46. 尻尾
しばらくは檻の中で暮らしていた。与えられる餌はパンくずのようなものでまったくお腹が満たされない。今まで幸せだったのだなぁ、と感じながら家族との思い出を思い出す。もう涙も流れなくなっていた。虚しさだけが心を巣食う。こんな時に考えることといったらそれぐらいだった。余裕なんてなくて研究のことはどっかに飛んでいた。前世では考えられないことだが。
ある日、奴隷商にまた呼び出された。
「お前に買い手がついてな。どちらも大金を積んでくれたものだから迷っているのだ。」
ニヤニヤしながらどうでもいいことを説明する。誰に売られてもドラ○エⅤみたいな人生が待っているのだ。この際、主人になるやつらのことなどどうでもいい。

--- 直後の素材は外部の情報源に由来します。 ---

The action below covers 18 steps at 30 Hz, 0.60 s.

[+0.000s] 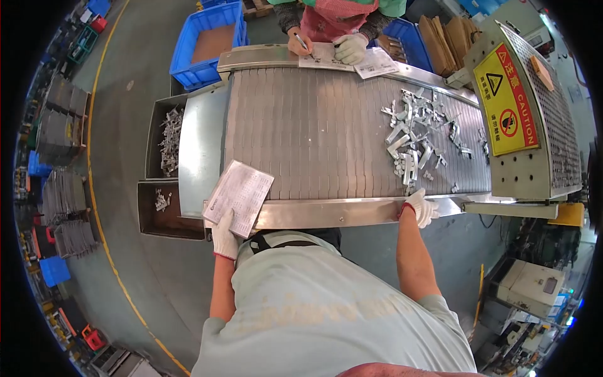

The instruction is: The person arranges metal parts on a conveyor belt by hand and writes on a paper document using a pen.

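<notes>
My left hand (224, 236), in a white glove with a red cuff, grips the lower edge of a printed paper (240, 196) over the near left corner of the conveyor (295, 138). My right hand (422, 208), gloved the same way, rests at the conveyor's near metal rail (339, 215); its fingers point right and partly overlap, and whether they hold anything is unclear. Beyond it, a scattered pile of small metal parts (411, 132) lies on the right part of the belt.
Across the conveyor a person in a red apron (333, 22) writes on papers (326, 55). A machine with a caution sign (507, 103) stands at right. Bins of metal parts (151, 147) sit at the left end, with a blue crate (182, 56) behind.
</notes>
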### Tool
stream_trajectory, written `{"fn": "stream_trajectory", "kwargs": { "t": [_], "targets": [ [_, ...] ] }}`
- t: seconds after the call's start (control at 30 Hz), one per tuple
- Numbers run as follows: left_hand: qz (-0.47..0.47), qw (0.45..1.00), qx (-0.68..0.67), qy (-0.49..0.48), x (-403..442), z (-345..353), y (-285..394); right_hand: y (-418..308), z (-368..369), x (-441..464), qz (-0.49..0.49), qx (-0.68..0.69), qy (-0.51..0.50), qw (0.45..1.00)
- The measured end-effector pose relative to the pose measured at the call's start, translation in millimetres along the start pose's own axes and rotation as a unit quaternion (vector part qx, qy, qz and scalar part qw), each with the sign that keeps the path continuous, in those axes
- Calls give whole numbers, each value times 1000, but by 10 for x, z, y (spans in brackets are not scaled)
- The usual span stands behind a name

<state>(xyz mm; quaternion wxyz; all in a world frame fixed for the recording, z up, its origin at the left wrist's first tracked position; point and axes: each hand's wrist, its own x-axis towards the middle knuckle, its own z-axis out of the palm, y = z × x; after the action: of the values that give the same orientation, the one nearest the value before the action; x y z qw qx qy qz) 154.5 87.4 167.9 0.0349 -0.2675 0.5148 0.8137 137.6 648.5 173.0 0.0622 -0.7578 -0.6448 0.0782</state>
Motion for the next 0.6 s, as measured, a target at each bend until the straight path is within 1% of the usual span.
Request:
{"fn": "stream_trajectory", "kwargs": {
  "t": [0.1,0.2,0.3,0.5,0.6],
  "targets": [
    [-6,1000,-24,-9,14,-33,-41,34,74,24,-12,8,29,999],
    [12,999,33,-2,35,-57,-70,35,92,49,-12,7,33,999],
    [-11,999,33,-1,21,-63,-68,34,83,60,-10,9,30,999],
    [-3,999,45,-5,74,-158,-163,29,76,83,-10,4,20,1000],
    [20,999,44,-1,77,-147,-193,31,77,86,-11,6,28,1000]
  ]
}}
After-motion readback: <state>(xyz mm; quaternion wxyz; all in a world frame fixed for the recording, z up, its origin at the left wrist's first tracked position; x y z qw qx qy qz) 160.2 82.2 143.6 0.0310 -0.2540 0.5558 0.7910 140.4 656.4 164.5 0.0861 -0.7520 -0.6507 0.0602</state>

「今日中にお前はどちらかに売られるから、買い取り手の様子を見ておけ。すでに二組がお前を巡って話し合っている。」
別の部屋に移動させられた。中にはローブを来た中年の男性と、尻尾をはやした細身の男性がいた。中年の方はゲス顔だが、尻尾の男性の方はなかなかの美形である。どちらの後ろにもボディーガードがいる。

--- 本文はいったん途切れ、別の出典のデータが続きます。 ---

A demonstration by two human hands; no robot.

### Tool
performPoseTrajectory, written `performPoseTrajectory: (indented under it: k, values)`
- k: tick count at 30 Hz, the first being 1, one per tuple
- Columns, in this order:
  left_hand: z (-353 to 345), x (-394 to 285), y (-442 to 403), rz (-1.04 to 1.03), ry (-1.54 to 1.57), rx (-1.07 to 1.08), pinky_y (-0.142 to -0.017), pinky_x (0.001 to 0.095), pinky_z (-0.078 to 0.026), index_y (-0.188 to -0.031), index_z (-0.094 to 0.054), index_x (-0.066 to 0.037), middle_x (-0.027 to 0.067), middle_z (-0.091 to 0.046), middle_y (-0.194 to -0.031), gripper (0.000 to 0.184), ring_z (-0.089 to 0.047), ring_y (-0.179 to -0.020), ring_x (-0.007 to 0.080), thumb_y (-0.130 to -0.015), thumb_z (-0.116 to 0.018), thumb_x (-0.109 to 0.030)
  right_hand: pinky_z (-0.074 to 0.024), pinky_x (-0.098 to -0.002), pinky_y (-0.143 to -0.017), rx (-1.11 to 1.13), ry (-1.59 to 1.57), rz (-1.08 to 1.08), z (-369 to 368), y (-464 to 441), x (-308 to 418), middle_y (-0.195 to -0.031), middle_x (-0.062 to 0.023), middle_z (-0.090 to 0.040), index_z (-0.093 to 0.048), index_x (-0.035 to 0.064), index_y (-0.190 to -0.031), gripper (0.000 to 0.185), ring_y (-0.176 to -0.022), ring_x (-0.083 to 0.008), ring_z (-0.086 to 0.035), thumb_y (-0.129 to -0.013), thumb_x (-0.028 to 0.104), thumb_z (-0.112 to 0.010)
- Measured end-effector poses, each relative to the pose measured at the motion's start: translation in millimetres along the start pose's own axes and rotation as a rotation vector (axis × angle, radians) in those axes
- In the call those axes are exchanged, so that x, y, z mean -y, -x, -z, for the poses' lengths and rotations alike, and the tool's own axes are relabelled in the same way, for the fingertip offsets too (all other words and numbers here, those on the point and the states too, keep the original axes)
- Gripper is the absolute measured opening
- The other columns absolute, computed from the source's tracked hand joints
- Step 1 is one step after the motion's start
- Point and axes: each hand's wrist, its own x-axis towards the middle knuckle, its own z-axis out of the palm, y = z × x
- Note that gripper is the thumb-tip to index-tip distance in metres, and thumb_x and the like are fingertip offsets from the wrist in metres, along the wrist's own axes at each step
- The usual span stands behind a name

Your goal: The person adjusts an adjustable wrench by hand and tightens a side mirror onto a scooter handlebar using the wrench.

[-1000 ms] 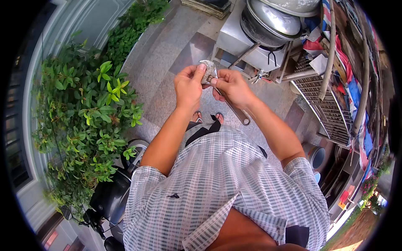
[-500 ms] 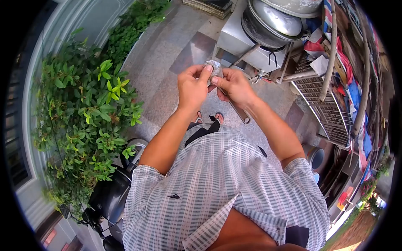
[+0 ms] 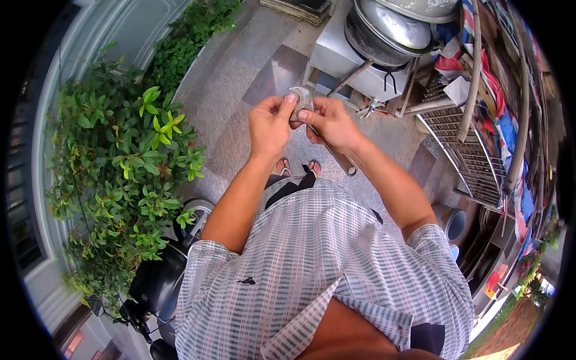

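Left hand (image 3: 269, 127) and right hand (image 3: 337, 125) both pinch the wrench (image 3: 305, 98) (a touch further left than before).

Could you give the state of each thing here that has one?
Wrench, held near its head; jaw setting unclear
Left hand, closed on the wrench head
Right hand, closed on the wrench beside it
Dark pot, topped by a shiny metal cover
Shirt, worn, open at the neck
Plants, in green leaf

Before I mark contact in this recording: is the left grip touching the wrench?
Touching. The head view shows the left grip with its thumb lying on the wide end of the wrench.
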Motion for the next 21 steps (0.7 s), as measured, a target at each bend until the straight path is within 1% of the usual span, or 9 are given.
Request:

「こちらにおられるのはミトロファン様の生まれ変わりの方です。我々がお救いするべきなのです。」
中年の方がわめく。どうやらミトロファン信者らしい。なんだ、薬漬けコースに行く可能性がまだあったんだなぁ。きついがもうどうでもいいか。
「そんなことは知らん。こやつは儂が買い取る。潤沢な魔力を持つ者が今は一人でも欲しい。」
こちらの美形は魔力目当てらしい。これは搾り取られて死ぬエンドだなぁ。どっちにせよろくでもない選択肢しかないなぁ。

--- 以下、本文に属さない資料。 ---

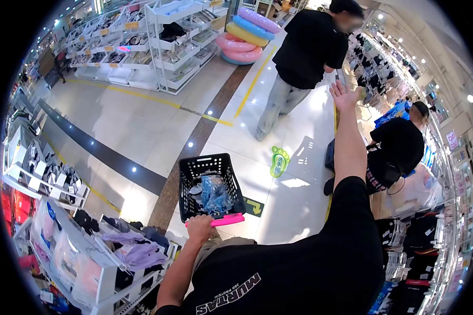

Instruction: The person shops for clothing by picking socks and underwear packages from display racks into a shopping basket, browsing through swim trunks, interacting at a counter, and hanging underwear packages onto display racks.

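Observation:
My left hand (200, 228) is closed round the pink handle (227, 220) of a black shopping basket (183, 185). Inside the basket lie blue, plastic-wrapped items (214, 193) and some grey ones. My right arm is stretched out ahead; my right hand (345, 96) is raised with its fingers spread and nothing in it. Just beyond that hand, a person in a black top (306, 47) stands or walks in the aisle.
A second person in black (399, 142) is low beside the right-hand racks. White shelves (157, 47) and a stack of inflatable rings (245, 39) stand ahead. Clothing displays (134, 249) line the lower left. A green footprint sticker (279, 161) marks the tiled floor.

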The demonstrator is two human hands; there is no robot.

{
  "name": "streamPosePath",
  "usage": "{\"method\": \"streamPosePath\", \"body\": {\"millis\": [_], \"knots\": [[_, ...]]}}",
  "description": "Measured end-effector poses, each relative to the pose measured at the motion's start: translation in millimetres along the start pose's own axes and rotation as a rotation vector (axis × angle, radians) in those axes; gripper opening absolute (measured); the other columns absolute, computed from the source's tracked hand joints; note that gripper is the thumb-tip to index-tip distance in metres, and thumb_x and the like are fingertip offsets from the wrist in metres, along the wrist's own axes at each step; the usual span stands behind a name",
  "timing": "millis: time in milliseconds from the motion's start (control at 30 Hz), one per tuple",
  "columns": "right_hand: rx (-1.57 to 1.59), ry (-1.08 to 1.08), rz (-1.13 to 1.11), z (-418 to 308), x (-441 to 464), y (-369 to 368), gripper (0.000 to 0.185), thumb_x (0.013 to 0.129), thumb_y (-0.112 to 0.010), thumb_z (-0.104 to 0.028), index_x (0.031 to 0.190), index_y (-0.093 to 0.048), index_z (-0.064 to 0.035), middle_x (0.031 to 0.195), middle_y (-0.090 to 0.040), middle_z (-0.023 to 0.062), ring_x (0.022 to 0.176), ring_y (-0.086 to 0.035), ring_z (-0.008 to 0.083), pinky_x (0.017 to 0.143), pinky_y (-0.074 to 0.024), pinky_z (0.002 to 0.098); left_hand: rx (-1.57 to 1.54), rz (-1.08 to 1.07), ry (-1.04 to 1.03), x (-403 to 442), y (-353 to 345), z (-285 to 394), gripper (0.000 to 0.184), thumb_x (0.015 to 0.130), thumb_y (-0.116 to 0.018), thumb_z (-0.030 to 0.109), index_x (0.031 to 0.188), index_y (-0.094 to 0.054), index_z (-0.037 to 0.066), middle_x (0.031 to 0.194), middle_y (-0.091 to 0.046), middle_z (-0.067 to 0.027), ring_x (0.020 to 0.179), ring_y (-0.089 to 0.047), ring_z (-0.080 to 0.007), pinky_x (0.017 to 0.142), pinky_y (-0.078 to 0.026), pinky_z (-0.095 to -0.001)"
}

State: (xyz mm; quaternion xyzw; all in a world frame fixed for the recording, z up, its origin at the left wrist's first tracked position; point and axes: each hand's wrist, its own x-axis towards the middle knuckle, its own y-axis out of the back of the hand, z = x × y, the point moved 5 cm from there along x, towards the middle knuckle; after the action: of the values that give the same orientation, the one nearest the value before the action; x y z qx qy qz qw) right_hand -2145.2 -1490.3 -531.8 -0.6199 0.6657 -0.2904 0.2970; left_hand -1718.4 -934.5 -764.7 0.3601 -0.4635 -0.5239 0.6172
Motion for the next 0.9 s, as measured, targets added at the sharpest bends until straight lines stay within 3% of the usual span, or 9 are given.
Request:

「魔族にはミトロファン様の素晴らしさなぞ、わからぬでしょうな!」
「ふん、脆弱な人族が何を言うか。おい、奴隷商!儂はさらに金を積もう!」
「なんと!こちらもまだまだ出しますよ!」
すごい価格なようで奴隷商のニヤニヤが止まらない。
「どちら様もお金を釣り上げられては私には判断できませんよ。」
「ならば、本人に決めさせればいいだろう。儂らのところでは人並みの生活が送れることを約束しよう。衣食住は完備だ。さらに元貴族な人族の奴隷が他にもいる。どうだ?」
「なりません!私共のところへ来るのです。魔族の3倍は良い待遇をしましょう。私はあなたを神として崇め奉りますから!」
うーむ、まさかの選択肢だ。これは希望があると喜ぶべきなのか。どう考えても魔族に行くべきだろう。中年の方は嘘をついてはいないが、薬漬けにされること間違いなしだ。
「どちらにする?話せ。」
「私はこちらの方について行きたいです。」
「では、コルトスター様がお買い上げということで。」
僕の主人が決まった。
ドラ○エⅤの設定好きですね。一番やりこんだのはⅣですが。